A repeatable workflow for each new source

  1. Ingest the source as-is (lossless JSON/NDJSON).
  2. Identify robust identifiers (stable keys, emails, domains) and add them to identity resolution.
  3. Map a minimal set of properties + a couple of Edges (non-strict) to high-value neighbors.
  4. Unify and inspect collisions; add survivorship & standardization rules where needed.
  5. Harden: data quality checks, formats, code lists; keep the raw signals.
  6. Iterate when the next source arrives (don’t refactor the world—add the next facet).

Do / Don’t

Do Don’t
Add sources fast with minimal mapping, then evolve Wait for a “final” enterprise model before ingesting
Use Edges (non-strict) to enable eventual linking Depend on Strict Edges that require load order
Keep natural source fields + lineage Flatten away nested structure you’ll need for matching
Define survivorship per field (trust, recency, completeness) Declare one source “always wins” across the board
Backfill anytime; idempotent upserts Build brittle orchestration to enforce source order

Practical mapping tips

  • Edge hints: include multiple hints (email, accountNumber, domain) to raise link success.
  • Identity bundles: combine deterministic (IDs, emails) with probabilistic (name + address).
  • Confidence scoring: use higher confidence to auto-link; route lower scores to review.
  • Property provenance: store sourceSystem & lastSeen per property for audit and rollbacks.
  • Deletes: model as tombstones (soft-delete flags) unless you truly want to erase history.

Anti-patterns to avoid

  • Massive canonical model upfront: slows onboarding and guarantees rework.
  • Global strict referential integrity across heterogeneous sources.
  • One-size-fits-all survivorship: trust varies by attribute and by source.
  • Over-normalization early: removes signals needed for matching and quality scoring.
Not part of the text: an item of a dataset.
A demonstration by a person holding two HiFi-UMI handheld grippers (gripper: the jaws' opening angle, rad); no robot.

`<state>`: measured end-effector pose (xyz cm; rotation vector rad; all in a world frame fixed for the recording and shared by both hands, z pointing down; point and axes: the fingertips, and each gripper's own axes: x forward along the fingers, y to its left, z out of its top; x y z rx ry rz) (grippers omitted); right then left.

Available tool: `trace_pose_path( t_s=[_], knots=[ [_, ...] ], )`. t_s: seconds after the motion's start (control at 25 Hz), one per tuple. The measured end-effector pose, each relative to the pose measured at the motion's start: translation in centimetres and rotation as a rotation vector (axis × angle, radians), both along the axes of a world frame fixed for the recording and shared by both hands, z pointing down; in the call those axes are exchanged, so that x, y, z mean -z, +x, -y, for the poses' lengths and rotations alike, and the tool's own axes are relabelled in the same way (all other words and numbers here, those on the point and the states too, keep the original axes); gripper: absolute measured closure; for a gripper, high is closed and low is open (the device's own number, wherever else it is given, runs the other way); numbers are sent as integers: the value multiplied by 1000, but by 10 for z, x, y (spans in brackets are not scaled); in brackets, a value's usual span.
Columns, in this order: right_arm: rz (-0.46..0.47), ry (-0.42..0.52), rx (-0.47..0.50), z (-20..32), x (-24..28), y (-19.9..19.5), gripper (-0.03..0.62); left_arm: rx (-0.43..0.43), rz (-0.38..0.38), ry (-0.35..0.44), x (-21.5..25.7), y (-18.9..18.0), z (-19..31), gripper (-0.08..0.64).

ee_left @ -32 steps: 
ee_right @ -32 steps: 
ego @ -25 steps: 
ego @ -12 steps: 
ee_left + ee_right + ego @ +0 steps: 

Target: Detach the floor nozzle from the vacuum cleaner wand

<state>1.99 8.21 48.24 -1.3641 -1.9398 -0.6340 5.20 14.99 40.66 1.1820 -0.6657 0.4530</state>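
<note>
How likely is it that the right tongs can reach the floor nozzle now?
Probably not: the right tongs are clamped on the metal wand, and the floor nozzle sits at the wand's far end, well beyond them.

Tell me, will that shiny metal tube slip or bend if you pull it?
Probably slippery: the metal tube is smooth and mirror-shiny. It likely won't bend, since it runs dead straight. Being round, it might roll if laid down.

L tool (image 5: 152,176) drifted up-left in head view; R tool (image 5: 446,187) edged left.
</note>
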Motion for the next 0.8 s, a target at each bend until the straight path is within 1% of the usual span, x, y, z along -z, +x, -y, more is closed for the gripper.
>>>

Example: making unordered loads converge

  1. Day 1: Load Support tickets (Requester.email).
  2. Day 3: Load Billing accounts (billingEmail, accountNumber).
  3. Day 7: Load CRM persons (email, phone).

Because tickets have an edge reportedBy → { email }, and billing has an edge billTo → { accountNumber | email }, once CRM lands, identity unification snaps edges together—no reruns required.


Checklist for “ready to scale to 100+ sources”

  • Every payload has stable externalId and timestamp.
  • Mappings use Edges (non-strict) wherever feasible.
  • Identity rules combine deterministic and probabilistic signals.
  • Survivorship is per-field and transparent.
  • Natural source fields are retained with lineage.
  • Backfill and reprocessing are idempotent.
  • Monitoring covers volume, link-rate, identity collisions, and edge resolution lag.

FAQ

Q: Won’t multiple models make reporting harder?
A: Raw models stay natural; curated views and golden records provide stable shapes for analytics. You get flexibility and standardization—just at the right stage.

Q: When would I choose a Strict Edge?
A: Small, controlled domains with guaranteed referential integrity where a missing target must fail fast (e.g., reference tax codes).

Q: How do I control “who wins” when fields disagree?
A: Use survivorship rules: source trust ranking, last-updated recency, field completeness, or quality scores; never blanket “system X always wins”.


Summary

To integrate hundreds of sources with CluedIn, optimize for speed-to-land and correctness-over-time. Let models emerge from real data, connect nodes with Edges that resolve as identities converge, and postpone strictness until you have evidence. Your graph will become richer, more accurate, and easier to maintain—without the drag of upfront over-modeling.